» THE PROBLEM
Drop every image, then reproduce the data exactly as given.

» AVAILABLE DATA

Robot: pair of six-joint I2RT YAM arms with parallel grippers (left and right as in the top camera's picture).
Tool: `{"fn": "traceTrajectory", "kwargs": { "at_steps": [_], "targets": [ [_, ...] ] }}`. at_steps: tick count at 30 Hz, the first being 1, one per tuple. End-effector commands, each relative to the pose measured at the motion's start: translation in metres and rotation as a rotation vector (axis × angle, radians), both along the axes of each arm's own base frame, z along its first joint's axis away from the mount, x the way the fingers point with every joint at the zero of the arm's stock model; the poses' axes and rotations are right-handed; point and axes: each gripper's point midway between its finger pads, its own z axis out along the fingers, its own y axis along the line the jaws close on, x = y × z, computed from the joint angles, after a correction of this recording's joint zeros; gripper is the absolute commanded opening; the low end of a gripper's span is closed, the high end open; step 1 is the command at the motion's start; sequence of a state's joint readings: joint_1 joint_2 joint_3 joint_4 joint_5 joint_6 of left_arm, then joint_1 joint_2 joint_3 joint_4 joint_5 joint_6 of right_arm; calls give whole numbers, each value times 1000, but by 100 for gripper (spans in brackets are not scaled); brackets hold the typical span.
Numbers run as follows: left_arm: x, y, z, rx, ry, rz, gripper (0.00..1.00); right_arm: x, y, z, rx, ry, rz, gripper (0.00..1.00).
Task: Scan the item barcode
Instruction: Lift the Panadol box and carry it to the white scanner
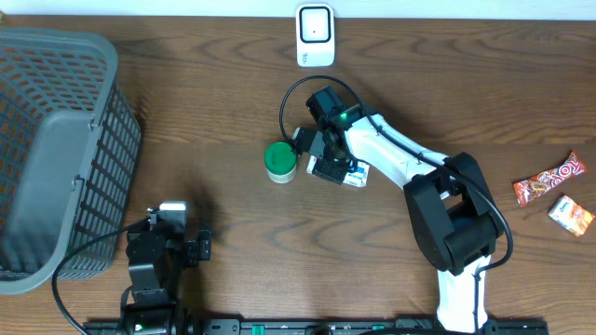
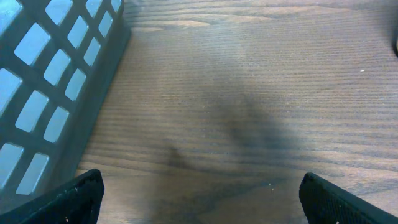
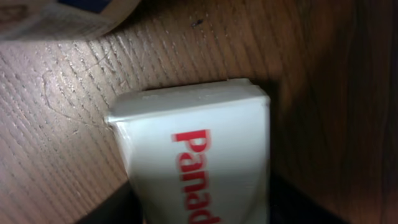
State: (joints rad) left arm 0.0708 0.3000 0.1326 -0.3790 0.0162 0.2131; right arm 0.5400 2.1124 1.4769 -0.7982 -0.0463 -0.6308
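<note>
Nearest, the left end effector (image 2: 202, 198) hangs with its fingers spread wide over the bare worktop (image 1: 214, 112), just beside a grey basket (image 1: 112, 158). Mid-worktop, the right end effector (image 1: 331, 167) is down over a white box (image 3: 199, 137) with red lettering, near a green-lidded jar (image 1: 280, 161) — its fingers flank the box, but whether they pinch it I cannot tell. Off to the right lie a red snack wrapper (image 1: 549, 179) and an orange packet (image 1: 570, 215), and at the far edge stands a white scanner (image 1: 315, 34).

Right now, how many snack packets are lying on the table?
2: a red wrapper at far right, and a smaller orange packet beside it. The basket could hide more.
</note>
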Motion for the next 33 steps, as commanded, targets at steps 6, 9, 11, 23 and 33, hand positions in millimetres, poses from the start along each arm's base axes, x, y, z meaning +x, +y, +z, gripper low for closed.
{"fn": "traceTrajectory", "kwargs": {
  "at_steps": [6,9,11,23,33],
  "targets": [
    [-5,1,-10,7,37,7,100,-4,-3,-14,-20,33,-43,38],
    [-5,1,-10,7,37,7,100,-8,-1,-13,1,55,-49,39],
    [-5,1,-10,7,37,7,100,-10,-2,-13,1,69,-51,39],
    [-5,1,-10,7,37,7,100,-29,14,42,150,283,-79,30],
    [-5,1,-10,7,37,7,100,-48,42,113,423,498,-121,26]
  ]
}}
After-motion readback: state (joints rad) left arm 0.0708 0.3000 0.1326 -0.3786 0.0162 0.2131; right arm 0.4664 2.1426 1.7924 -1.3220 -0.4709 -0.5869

» TASK OUTPUT
Robot: pair of six-joint I2RT YAM arms with parallel grippers (left and right as in the top camera's picture).
Tool: `{"fn": "traceTrajectory", "kwargs": { "at_steps": [_], "targets": [ [_, ...] ] }}`. at_steps: tick count at 30 Hz, the first being 1, one per tuple. End-effector commands, each relative to the pose measured at the motion's start: translation in metres and rotation as a rotation vector (axis × angle, radians), both along the axes of each arm's own base frame, z along its first joint's axis away from the mount, x the way the fingers point with every joint at the zero of the arm's stock model; the poses' axes and rotations are right-handed; point and axes: each gripper's point midway between its finger pads, its own z axis out along the fingers, its own y axis along the line the jaws close on, x = y × z, computed from the joint angles, after a correction of this recording's joint zeros; gripper is the absolute commanded opening; the low end of a gripper's span is closed, the high end open; step 1 is the command at the motion's start; sequence of a state's joint readings: joint_1 joint_2 joint_3 joint_4 joint_5 joint_6 of left_arm, then joint_1 joint_2 joint_3 joint_4 joint_5 joint_6 of right_arm; calls give whole numbers, each value times 1000, but by 100 for gripper (spans in brackets are not scaled); brackets hold the typical span.
Numbers run as follows: left_arm: x, y, z, rx, ry, rz, gripper (0.00..1.00); right_arm: x, y, z, rx, ry, rz, gripper (0.00..1.00).
Task: Scan the item barcode
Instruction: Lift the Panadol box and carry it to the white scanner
State: (joints rad) left arm 0.0708 0.3000 0.1326 -0.3790 0.0162 0.2131; right arm 0.5400 2.1124 1.4769 -0.7982 -0.0463 -0.6308
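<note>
Nearest, the left end effector (image 2: 202, 198) hangs with its fingers spread wide over the bare worktop (image 1: 214, 112), just beside a grey basket (image 1: 112, 158). Mid-worktop, the right end effector (image 1: 331, 167) is down over a white box (image 3: 199, 137) with red lettering, near a green-lidded jar (image 1: 280, 161) — its fingers flank the box, but whether they pinch it I cannot tell. Off to the right lie a red snack wrapper (image 1: 549, 179) and an orange packet (image 1: 570, 215), and at the far edge stands a white scanner (image 1: 315, 34).

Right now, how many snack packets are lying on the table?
2: a red wrapper at far right, and a smaller orange packet beside it. The basket could hide more.
</note>
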Motion for the next 33 steps, as commanded, targets at steps 6, 9, 11, 23 and 33, hand positions in millimetres, poses from the start along each arm's base axes, x, y, z meaning +x, +y, +z, gripper low for closed.
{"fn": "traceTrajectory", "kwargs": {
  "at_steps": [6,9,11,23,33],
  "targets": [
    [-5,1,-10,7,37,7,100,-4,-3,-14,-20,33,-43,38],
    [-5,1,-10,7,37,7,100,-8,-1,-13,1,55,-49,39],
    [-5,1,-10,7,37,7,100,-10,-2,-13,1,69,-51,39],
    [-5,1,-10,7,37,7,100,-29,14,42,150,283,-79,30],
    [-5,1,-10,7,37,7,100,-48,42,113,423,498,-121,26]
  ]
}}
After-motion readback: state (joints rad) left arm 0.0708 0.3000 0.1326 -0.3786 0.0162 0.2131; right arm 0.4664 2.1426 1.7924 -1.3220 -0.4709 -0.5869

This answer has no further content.